**DIRECTIONS**
Please restate, exactly as written, the lines running from the beginning of the material through the line that has "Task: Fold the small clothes" in it.

Start of Block

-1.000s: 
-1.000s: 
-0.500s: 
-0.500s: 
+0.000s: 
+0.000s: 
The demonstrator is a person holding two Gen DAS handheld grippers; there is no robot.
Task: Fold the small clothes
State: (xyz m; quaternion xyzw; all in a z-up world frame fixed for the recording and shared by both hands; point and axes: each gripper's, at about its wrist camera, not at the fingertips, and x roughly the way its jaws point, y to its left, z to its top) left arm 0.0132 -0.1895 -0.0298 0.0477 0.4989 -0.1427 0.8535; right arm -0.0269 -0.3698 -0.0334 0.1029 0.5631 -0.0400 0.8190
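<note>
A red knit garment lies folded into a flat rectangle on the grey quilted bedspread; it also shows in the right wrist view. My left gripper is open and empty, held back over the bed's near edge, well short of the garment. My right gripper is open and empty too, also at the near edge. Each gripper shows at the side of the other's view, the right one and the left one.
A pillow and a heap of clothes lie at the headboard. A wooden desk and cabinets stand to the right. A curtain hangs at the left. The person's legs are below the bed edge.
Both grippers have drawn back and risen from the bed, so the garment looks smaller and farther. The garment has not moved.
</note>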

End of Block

**REPLY TO THE EXERCISE**
-1.000s: 
-1.000s: 
-0.500s: 
-0.500s: 
+0.000s: 
+0.000s: 
The demonstrator is a person holding two Gen DAS handheld grippers; there is no robot.
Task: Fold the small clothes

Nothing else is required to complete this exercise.